I recently ramped up the level of procedural tree foliage and wanted to briefly post about it.
I chose to generate the trees myself and spent some time thinking about how to do that. I didn't look at any other implementations but rather tried to imagine the simplest approach I could think of and build out from there.
Initially I considered a tree to simply be a pole (like a telegraph pole).
Pointing up, normal to the surface I then imagine rings around its exterior that I could then stitch together using triangles.
Next I imagine at some distance along the pole, branching by rotating the (imaginary) pole about the branching point (the new origin) a configurable number of degrees in the XY ZY planes.
This process repeats recursively with the pole radius narrowing at each branching point and shortening and effectively produces a hierarchy of transformations (one per branching point) that I then bake into the mesh vertices for each branch sub-mesh.

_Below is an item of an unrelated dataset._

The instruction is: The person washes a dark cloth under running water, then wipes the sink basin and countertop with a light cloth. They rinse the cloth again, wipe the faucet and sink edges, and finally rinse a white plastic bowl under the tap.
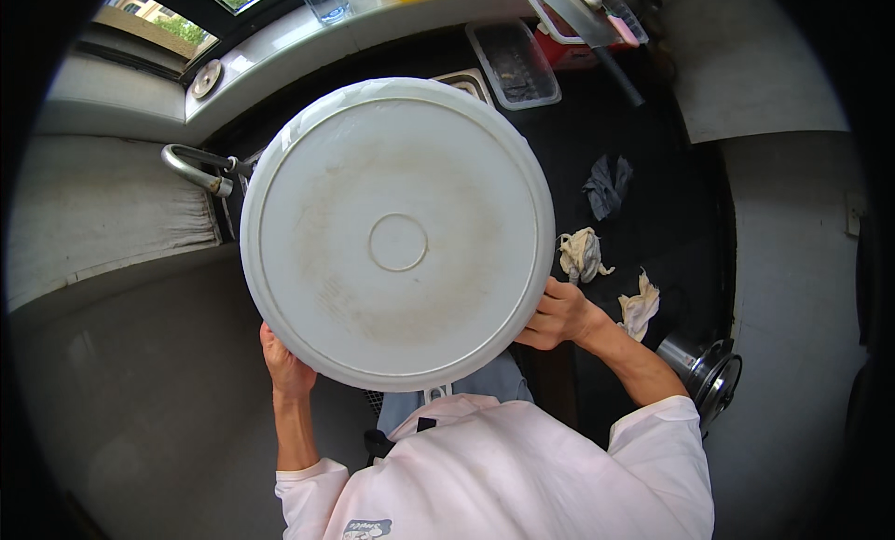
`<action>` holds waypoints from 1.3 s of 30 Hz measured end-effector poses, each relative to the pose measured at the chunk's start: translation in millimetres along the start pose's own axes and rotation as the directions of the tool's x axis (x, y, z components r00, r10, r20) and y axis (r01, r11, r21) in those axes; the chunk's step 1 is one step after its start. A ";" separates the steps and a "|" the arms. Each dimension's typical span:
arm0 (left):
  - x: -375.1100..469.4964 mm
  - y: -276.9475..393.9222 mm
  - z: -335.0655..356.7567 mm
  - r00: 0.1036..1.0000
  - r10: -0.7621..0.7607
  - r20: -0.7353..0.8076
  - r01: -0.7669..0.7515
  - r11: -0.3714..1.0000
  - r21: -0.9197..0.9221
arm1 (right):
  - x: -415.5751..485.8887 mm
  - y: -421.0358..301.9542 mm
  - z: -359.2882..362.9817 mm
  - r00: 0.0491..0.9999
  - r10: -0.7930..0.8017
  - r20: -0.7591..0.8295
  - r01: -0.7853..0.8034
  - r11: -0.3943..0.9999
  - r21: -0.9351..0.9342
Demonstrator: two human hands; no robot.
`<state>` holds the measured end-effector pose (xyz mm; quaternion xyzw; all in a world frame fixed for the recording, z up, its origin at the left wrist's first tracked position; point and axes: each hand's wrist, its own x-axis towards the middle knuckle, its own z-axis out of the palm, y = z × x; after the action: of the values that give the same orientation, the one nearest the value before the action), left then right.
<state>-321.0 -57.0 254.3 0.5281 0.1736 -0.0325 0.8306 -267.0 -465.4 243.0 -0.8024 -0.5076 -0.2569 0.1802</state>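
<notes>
A large round white plastic lid or tub bottom (335,260) is held up in front of me. Its flat face is turned to my view, with a small raised ring at the centre and brownish stains around it. My left hand (288,361) grips its lower left edge, the fingers partly hidden behind the rim. At the lower right edge my right hand (563,316) holds it, fingers curled at the rim. Beneath the lower rim a pale tab with a hole (438,393) shows. Most of the sink area behind is hidden.
On the black counter (671,211) lie a grey rag (607,187) and crumpled pale cloths (582,254). A cleaver (573,15) rests by a clear plastic container (516,64). A curved metal faucet (192,166) stands left, a steel pot (692,361) right.
</notes>
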 end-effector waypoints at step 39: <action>95.9 50.9 94.9 0.955 -0.119 -0.271 0.139 0.989 0.058 | 29.3 -27.5 33.2 0.797 0.604 0.025 -0.524 0.670 0.526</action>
<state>-194.9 -106.5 303.7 0.5466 0.3167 -0.0217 0.7749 -274.0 -414.4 234.5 -0.8210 -0.2675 -0.1054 0.4932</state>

Next, to improve on the rigid pole appearance I modified the ring placement to follow a sinusoidal pattern (rather than the straight pole) by imagining the sin function rotated counter-clockwise +ve 90 degrees in the XY plane. Starting at zero then this function (now transposed) moves vertically upwards and oscillates +/- about the X axis.
For the leaves I chose initially a spherical distribution of points.
For the spherical distribution of triangular leaves I went with the Fibonacci sphere making each point the leaf triangle's circumcentre.
I then added support for optional hanging vines the colour of which are complementary to the leaf colours.
Finally, for coloration I added support for 3 schemes; Monochrome, Complementary and Analogous coloration (in HSV colour space).